■ Task item: Please copy all of the data that follows exactly, leaving any pictures out.

■ Collected material:
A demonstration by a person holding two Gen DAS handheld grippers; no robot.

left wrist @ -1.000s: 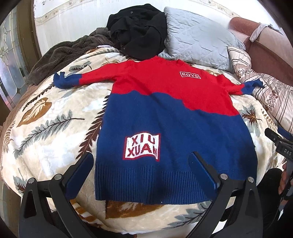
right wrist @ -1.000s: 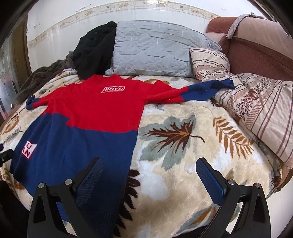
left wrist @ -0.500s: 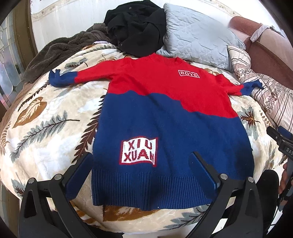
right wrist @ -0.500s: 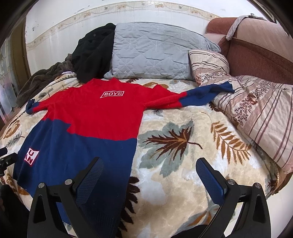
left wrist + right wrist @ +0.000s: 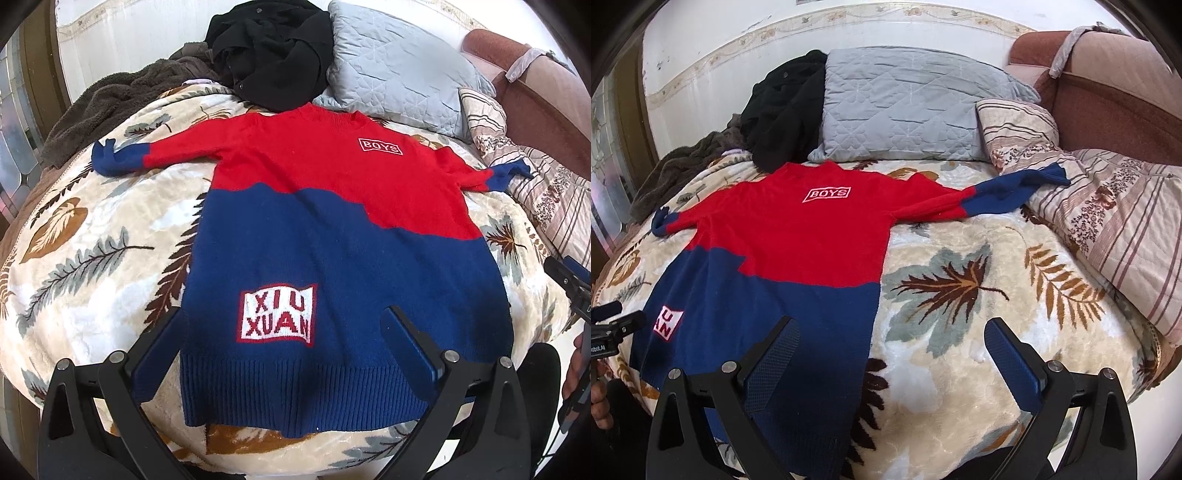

■ Answer section:
A demonstration by a person holding two Gen DAS handheld grippers; no robot.

left wrist @ -1.000s: 
right wrist @ -1.000s: 
left wrist @ -0.500s: 
right wrist @ -0.500s: 
left wrist + right wrist @ +0.000s: 

The answer has nothing more to it.